3. Among the lessons learned from the March 8th outage is that when 911 service fails for any reason, Public Safety Answering Points (PSAPs) play a critical role in advising their jurisdictions of alternative ways to reach help. While AT&T and their subcontractors, Comtech and West, made efforts to notify thousands of PSAPs, the notifications were often unclear or missing important information, and generally took a few hours to occur. This outage also offers an illuminating case study that illustrates actions that stakeholders can take to promote network reliability and continued access to 911 service. For example, the March 8th outage emphasizes the importance of auditing all network assets critical to the provision of 911 service, and ensuring that such assets are safeguarded and designed to avoid single points of failure. The outage also demonstrates the need for closer coordination between industry and PSAPs, to improve overall situational awareness and ensure consumers understand how best to reach emergency services.
4. One of the Commission’s primary objectives is to “make available, so far as possible, to all people of the United States . . . a . . . wire and radio communication service . . . for the purpose of promoting safety of life and property.” In furtherance of this objective, the Commission has taken measures to promote the reliable and continued availability of 911 telecommunications service. In 1997, the Commission adopted rules requiring Commercial Mobile Radio Service (CMRS) providers to implement 911 and Enhanced 911 services, and to “transmit all wireless 911 calls without respect to their call validation process to a Public Safety Answering Point.”

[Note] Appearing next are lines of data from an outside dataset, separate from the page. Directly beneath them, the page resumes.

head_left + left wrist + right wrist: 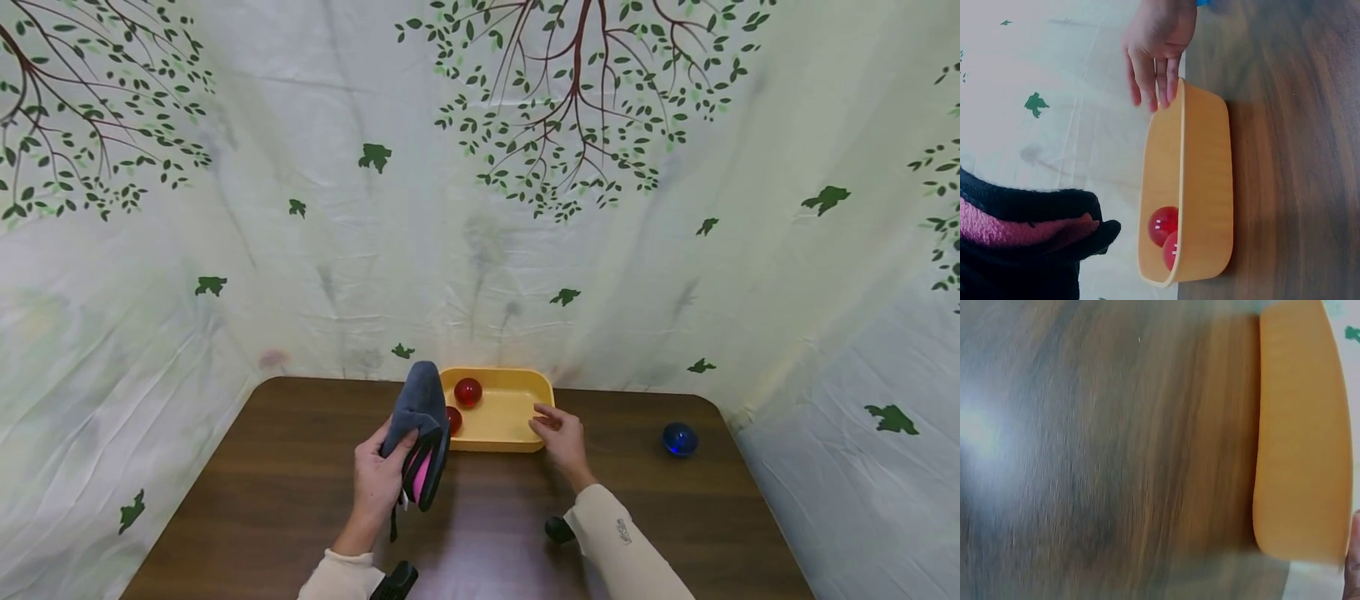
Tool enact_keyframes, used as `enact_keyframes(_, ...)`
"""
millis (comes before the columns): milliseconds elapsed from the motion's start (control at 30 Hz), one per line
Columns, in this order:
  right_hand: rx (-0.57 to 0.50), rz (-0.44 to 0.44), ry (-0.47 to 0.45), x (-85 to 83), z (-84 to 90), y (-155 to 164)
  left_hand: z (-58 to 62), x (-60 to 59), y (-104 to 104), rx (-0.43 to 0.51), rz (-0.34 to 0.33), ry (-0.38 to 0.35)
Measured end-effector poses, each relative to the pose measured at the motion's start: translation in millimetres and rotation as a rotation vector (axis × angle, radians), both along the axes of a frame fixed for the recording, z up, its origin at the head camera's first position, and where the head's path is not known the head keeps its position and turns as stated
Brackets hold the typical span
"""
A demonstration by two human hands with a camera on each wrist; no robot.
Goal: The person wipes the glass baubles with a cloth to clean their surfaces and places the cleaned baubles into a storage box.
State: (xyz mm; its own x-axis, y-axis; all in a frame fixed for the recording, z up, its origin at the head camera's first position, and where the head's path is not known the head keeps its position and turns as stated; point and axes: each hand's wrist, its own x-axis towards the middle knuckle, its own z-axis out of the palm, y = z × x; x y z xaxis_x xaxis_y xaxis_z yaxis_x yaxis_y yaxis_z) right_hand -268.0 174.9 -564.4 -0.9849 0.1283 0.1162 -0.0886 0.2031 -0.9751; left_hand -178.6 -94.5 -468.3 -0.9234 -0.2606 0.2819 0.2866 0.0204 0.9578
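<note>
Yellow plastic tray (501, 437), centre frame, already held two red balls (467, 392); a blue ball (680, 439) waited at right. Left hand (378, 482) gripped a grey slipper (422, 417); right hand (561, 437), fingers relaxed, touched the tray's rim

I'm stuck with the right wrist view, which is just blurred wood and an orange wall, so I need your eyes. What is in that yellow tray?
Observer: Two red balls lie in the yellow tray, both at its left end.
Operator: Where is the right hand?
Observer: The right hand is at the tray's right end, fingers straight, holding nothing.
Operator: And the left one?
Observer: The left hand grips a dark grey slipper with a pink lining, held upright beside the tray's left end.
Operator: Anything else on the table?
Observer: A blue ball sits on the table, to the right of the tray and apart from it.
</note>
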Motion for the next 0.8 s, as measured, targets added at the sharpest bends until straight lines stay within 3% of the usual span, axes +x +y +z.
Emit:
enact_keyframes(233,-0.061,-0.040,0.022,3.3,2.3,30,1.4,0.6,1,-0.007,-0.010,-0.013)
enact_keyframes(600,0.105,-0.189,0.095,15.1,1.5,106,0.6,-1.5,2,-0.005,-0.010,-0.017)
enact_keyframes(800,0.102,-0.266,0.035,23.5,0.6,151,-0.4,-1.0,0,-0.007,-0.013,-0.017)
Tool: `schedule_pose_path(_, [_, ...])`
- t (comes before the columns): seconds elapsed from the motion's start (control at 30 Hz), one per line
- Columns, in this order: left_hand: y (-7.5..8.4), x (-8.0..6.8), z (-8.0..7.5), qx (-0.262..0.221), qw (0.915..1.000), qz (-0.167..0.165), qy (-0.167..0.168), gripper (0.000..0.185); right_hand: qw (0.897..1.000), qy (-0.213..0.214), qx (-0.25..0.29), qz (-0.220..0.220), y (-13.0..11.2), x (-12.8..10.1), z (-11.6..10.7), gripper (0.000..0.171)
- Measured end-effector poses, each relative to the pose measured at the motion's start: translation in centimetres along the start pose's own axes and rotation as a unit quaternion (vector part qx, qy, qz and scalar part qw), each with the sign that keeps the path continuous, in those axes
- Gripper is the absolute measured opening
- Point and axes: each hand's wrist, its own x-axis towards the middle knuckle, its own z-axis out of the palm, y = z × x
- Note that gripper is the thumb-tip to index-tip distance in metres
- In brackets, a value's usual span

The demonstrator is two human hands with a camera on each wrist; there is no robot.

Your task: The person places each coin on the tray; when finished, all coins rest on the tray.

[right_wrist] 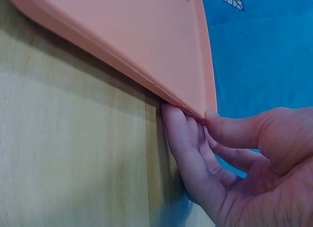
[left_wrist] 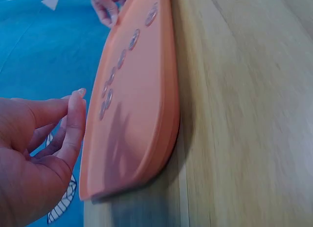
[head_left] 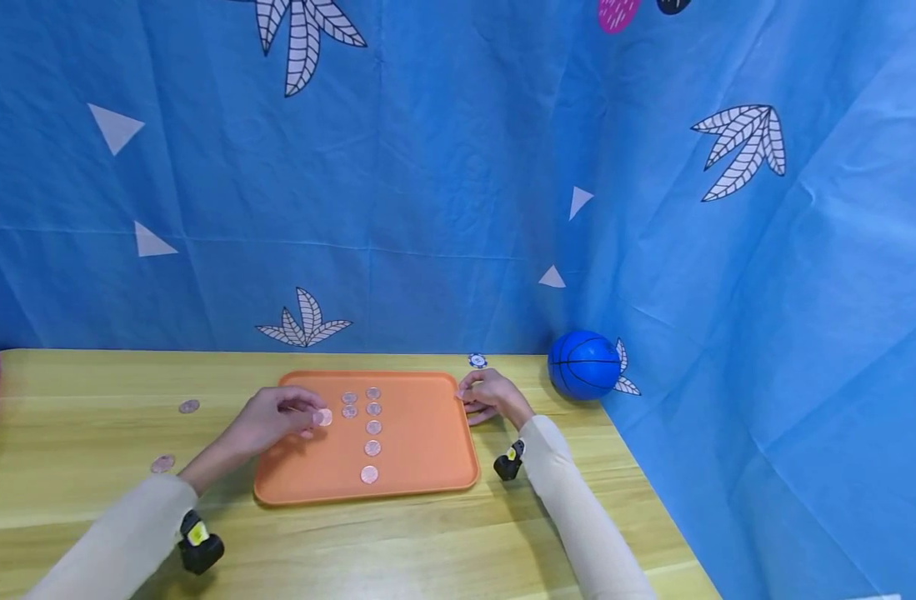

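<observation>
My left hand [head_left: 273, 421] is over the left part of an orange tray [head_left: 420, 450], pinching a round coin [head_left: 325, 417] between thumb and fingertips. In the left wrist view the pinched coin is mostly hidden by the fingers. Several coins lie on the tray: a column runs from back to front, with a coin [head_left: 372, 448] near its front end. Two more, including this coin [head_left: 349, 412], sit beside the column's back end. My right hand [head_left: 495, 395] grips the tray's back right corner, with its thumb [right_wrist: 230, 131] on the rim and its fingers below.
Two coins lie on the wooden table [head_left: 337, 550] left of the tray, one coin [head_left: 190, 406] farther back than the other coin [head_left: 162, 463]. Behind the tray is a poker chip [head_left: 477, 361]. A blue ball [head_left: 583, 365] sits at the back right, against a blue curtain [head_left: 458, 167].
</observation>
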Motion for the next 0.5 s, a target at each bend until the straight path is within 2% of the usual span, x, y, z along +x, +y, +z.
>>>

5. The Commission has adopted PSAP outage notification requirements where service outages could affect the delivery of 911 calls. In the 2004 Part 4 Report and Order, the Commission required “originating service providers” to notify PSAPs “as soon as possible” when they have experienced an outage that “potentially affects” a 911 special facility, and convey “all available information that may be useful to the management of the affected facility in mitigating the effects of the outage on callers to that facility.” Originating service providers include cable communications providers, satellite operators, wireless service providers, and wireline communications providers – entities that offer the ability “to originate 911 calls.” In the 2013 911 Reliability Order, the Commission adopted PSAP outage notification requirements for service providers that offer core 911 capabilities or deliver 911 calls and associated number or location information to the appropriate PSAP, defining them as “covered 911 service providers.” The Commission required covered 911 service providers to notify 911 special facilities of outages that potentially affect them within 30 minutes of discovering an outage. The Commission further required that covered 911 service providers update PSAPs within two hours of their initial contact in order to communicate available information about the nature of the outage, its best-known cause, geographic scope, and the estimated time for repairs. In its comments to this 2013 proceeding, APCO urged the Commission to extend these more specific PSAP notification rules to originating service providers as well, but the Commission declined to do so because covered 911 service providers “are the entities most likely to experience outages affecting 911 service,” and deferred the issue for future consideration.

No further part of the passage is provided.